In 2019, the UN’s International Year of Indigenous Languages, he spent a month lecturing and mentoring in schools and communities in Grahamstown, in South Africa. Those weeks working and playing with poor, African children during which he urged them to write poetry in their native isiXhosa and isiZulu tongues have left an indelible and lifelong mark on him.
“You don’t know what poverty is until you visit a place like that,” he says. “But those children were so eager to learn and were absolutely thrilled at seeing me, a white man, trying to recite poetry in their own tongues. And I also told them that my own tongue, Scots, had also been marginalised and made to feel lesser in my own country.”
One of his proudest moments was when he participated in the first-ever Scots-isiXhosa poetry reading with indigenous Imbongi praise poets. “Whenever children get the opportunity to write or speak in their native tongues without being marked down for it my heart leaps. I’ve had a few awards during my career but nothing gave me greater pride than when a couple of schools in Perthshire told me that their pupils were reading some of my poems from A Squatter o Bairnrhymes.”
In 2020, he was voted Scots Writer of the Year at the national Scots Language Awards. But it was when he was appointed BBC Scotland’s Poet in Residence in 2017 that he first became recognised by most of his fellow Scots. The appointment lasted just four months, but it was an important and ground-breaking initiative by the BBC. “They were brilliant and very supportive of everything I wanted to do. They kind of got immediately why it meant so much to me to promote written and spoken poetry – and not just Scots.”
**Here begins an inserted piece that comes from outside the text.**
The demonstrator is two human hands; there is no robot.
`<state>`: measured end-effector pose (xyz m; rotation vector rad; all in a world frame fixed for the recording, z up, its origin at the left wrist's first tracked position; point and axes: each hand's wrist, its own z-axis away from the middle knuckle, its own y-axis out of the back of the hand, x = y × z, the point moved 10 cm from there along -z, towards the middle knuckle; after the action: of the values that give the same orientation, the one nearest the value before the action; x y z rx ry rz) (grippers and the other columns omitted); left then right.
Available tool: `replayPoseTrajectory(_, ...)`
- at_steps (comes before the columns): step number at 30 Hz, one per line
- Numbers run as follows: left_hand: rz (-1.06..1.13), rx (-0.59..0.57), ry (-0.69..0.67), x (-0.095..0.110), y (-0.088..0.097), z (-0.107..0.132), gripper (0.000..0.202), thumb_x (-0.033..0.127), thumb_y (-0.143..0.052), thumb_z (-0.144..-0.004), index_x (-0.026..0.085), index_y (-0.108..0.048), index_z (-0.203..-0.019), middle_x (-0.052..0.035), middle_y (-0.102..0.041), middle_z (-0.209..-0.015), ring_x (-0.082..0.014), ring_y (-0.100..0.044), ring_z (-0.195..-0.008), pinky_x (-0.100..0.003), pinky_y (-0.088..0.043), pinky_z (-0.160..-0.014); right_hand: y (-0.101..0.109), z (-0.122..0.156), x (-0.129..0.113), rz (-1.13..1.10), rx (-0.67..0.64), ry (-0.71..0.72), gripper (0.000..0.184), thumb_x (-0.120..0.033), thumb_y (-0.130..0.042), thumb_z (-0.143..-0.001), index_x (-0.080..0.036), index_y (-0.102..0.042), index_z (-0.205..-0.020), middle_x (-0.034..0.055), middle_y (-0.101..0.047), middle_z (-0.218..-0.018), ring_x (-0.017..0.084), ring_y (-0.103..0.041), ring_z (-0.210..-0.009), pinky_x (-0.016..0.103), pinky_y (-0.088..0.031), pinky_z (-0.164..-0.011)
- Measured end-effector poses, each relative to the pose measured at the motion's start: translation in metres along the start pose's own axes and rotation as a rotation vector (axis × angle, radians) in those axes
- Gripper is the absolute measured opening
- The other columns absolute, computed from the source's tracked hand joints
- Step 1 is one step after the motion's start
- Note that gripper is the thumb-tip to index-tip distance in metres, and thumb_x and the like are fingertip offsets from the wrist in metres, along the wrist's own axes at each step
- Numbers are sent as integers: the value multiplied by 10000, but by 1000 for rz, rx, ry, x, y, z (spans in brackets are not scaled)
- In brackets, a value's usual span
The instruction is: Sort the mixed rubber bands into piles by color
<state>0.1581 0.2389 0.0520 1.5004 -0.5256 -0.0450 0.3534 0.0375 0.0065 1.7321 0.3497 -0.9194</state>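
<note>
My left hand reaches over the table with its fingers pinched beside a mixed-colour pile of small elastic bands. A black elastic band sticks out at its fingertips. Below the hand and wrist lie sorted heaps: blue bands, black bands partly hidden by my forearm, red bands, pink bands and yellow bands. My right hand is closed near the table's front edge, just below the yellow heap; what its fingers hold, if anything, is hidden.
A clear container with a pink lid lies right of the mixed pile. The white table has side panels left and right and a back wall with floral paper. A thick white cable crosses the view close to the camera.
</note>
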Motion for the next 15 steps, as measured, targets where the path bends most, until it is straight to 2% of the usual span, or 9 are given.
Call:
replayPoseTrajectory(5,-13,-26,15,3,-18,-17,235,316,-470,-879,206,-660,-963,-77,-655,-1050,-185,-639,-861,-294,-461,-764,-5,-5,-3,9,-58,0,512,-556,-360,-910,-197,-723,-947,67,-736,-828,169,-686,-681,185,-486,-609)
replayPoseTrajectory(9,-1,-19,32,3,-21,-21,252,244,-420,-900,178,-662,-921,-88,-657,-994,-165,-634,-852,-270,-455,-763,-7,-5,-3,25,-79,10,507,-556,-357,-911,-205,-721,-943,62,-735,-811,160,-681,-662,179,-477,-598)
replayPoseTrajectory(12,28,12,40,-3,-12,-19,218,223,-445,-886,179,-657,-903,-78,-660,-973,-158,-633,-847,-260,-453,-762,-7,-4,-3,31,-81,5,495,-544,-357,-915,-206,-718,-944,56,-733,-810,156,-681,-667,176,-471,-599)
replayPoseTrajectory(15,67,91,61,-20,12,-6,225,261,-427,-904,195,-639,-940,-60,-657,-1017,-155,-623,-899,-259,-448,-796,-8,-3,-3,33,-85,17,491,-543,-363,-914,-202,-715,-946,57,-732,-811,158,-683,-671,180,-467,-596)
His public recitation of “Here’s the Weather”, commissioned by the BBC for National Poetry Day was broadcast throughout the UK and went down a storm and even a hoolie:
“Today in London, the weather man speaks
of damp and of cold. In Scotland it’s dreich
with outbreaks of smirr, the occasional hoolie,
advice in the papers to look oot yer woolies,
a sudden dramatic surge and spike
in the sales of three-tiered winterdykes,
the urge to girn and to haiver and blether
carnaptious, forfochen and scunnert by weather,
dance round the double-edged sword of fash,
dinged doon by the elements, loving stramash
and the trauchle of baltic , foonert and droukit
fair molocates fears ye’re a diddy or stupid,
yer puckle concerns on the £ or on Brexit”
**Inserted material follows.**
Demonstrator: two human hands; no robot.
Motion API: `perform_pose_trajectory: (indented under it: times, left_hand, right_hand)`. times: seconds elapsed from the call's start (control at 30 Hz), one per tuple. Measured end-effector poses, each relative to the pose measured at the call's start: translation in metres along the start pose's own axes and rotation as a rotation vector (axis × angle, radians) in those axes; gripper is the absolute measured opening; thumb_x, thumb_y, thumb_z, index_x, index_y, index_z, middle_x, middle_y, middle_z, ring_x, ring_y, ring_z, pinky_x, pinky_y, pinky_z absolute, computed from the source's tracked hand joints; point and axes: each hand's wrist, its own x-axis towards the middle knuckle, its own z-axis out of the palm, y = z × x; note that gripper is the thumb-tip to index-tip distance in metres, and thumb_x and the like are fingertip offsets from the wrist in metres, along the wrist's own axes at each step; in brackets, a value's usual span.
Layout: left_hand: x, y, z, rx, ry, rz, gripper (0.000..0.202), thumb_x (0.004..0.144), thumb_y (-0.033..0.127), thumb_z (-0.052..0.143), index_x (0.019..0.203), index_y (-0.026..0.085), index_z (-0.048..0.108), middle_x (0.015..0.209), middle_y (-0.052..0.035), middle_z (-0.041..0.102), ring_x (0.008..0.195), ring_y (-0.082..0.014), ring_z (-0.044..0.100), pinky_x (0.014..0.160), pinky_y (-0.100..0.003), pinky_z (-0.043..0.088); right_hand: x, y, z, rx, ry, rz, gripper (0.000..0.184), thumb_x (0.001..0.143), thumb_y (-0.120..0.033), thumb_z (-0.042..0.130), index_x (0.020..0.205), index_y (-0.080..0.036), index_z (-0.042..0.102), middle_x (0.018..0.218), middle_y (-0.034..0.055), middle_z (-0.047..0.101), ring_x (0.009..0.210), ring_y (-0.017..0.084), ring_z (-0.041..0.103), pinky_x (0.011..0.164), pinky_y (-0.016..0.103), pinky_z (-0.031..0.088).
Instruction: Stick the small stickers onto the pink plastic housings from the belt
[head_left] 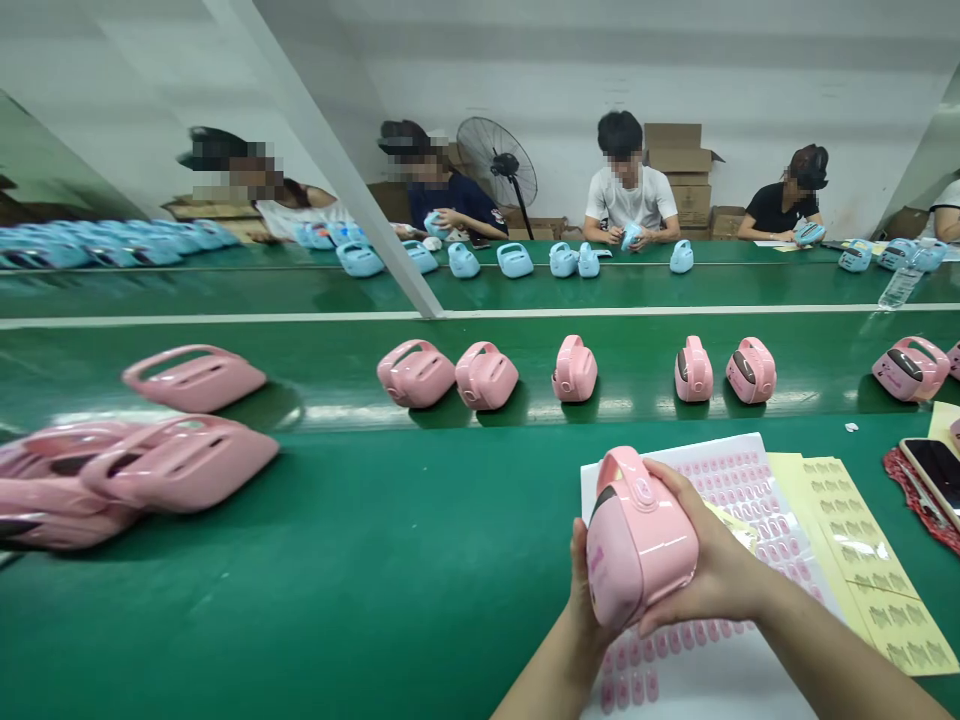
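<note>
Between both my hands is a pink plastic case with a carrying handle [652, 545], tilted, with a dark window on its left face and an oval badge by the handle. My left hand [585, 600] is wrapped round its left and lower side. My right hand [716, 565] grips the opposite side, thumb near the bottom edge. Beneath the hands lies a white sheet of pink oval stickers [780, 540], partly hidden by the case and my right arm. Yellow sticker sheets [862, 520] lie beside it on the right.
Pink cases [195, 465] are piled at the left. More stand along the green conveyor belt [337, 395]. A phone [934, 470] lies on red cloth at the right. Across the line, several people handle blue cases [515, 260]; a slanted white post [352, 180] stands between.
</note>
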Motion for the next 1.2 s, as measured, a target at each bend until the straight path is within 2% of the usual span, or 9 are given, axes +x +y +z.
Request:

He’d love to see the study and writing of Scots made a mandatory subject in Scottish schools. It’s currently on offer as an option up to Standard grade and Paterson has become an external verifier to the SQA to ensure that it’s taught properly.
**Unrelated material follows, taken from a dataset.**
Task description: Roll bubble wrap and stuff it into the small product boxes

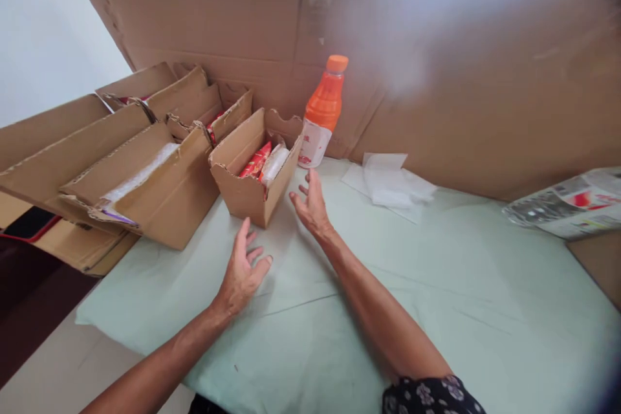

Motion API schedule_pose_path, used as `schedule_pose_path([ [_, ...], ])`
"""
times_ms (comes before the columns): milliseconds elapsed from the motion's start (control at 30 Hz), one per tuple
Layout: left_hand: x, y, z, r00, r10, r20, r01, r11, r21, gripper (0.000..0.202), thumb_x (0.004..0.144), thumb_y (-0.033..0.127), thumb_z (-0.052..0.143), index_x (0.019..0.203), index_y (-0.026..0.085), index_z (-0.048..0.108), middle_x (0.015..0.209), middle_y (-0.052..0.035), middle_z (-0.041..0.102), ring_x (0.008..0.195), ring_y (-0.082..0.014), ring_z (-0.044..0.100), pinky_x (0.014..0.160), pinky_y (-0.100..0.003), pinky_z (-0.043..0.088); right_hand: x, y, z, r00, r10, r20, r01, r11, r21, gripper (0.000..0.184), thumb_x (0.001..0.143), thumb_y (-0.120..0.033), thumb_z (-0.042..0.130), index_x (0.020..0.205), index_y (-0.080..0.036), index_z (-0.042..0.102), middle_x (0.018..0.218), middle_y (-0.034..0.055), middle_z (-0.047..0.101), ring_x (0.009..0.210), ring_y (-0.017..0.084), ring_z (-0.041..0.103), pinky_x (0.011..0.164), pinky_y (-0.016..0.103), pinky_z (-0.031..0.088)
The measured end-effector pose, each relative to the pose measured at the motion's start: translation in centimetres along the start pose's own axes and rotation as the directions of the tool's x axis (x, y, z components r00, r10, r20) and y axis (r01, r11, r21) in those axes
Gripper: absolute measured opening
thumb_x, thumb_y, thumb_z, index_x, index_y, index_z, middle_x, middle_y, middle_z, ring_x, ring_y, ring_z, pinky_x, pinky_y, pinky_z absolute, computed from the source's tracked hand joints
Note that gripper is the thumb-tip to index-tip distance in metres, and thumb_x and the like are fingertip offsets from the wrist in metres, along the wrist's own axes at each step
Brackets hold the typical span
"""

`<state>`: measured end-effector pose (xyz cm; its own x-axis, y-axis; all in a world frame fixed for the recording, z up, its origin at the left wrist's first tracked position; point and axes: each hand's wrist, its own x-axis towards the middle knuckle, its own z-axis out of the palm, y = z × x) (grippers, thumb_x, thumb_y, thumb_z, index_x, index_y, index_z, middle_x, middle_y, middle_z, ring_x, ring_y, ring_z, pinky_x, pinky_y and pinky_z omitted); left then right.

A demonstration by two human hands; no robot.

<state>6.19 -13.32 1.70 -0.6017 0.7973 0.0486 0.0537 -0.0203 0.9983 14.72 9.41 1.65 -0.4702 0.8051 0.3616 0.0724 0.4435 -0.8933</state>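
Observation:
A small open cardboard box (pixel 245 200) stands on the green cloth, holding red packets (pixel 257 160) and a white wrapped packet (pixel 274 164). Just in front of its near corner is my left hand (pixel 243 272), fingers spread and holding nothing. On the box's right side, my right hand (pixel 313 206) is also open, with its fingers pointing toward the box and the bottle. An orange-capped bottle (pixel 324 110) with a white label stands behind the right hand, close to the box.
Several larger cardboard boxes (pixel 174 200) crowd the left side. White sheets (pixel 388 181) lie to the right on the green cloth (pixel 412 272). A clear plastic bottle (pixel 572 204) lies at the far right. A tall cardboard panel (pixel 466 77) closes off the back.

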Motion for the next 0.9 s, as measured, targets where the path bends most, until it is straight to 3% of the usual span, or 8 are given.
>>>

“Weans never ask about or know much about what they grow up seeing and hearing as part of everyday life,” he says. “Sayings, tellin-affs, songs, blethers, wee poems and shout-ins for your tea were all part of my everyday life as with all weans I knew, communicated and shared in a language that was and still is mine and ours – our first language, Scots. At home, in family, with all relatives and friends, at work,though rarely if ever at school unless in the playground at piece-time.
“I've always written poems in Scots and English and being 'passionate' about poetry is something I've always felt. Languages are words and I've always loved words. It’s my joy and luck in being able to use them to tell stories and express how I and sometimes others feel about all sorts of stuff. Why not in our first language, Scots?
As my mum Mima still says: “Ye ur whit ye ur son, no whit ye urnae.”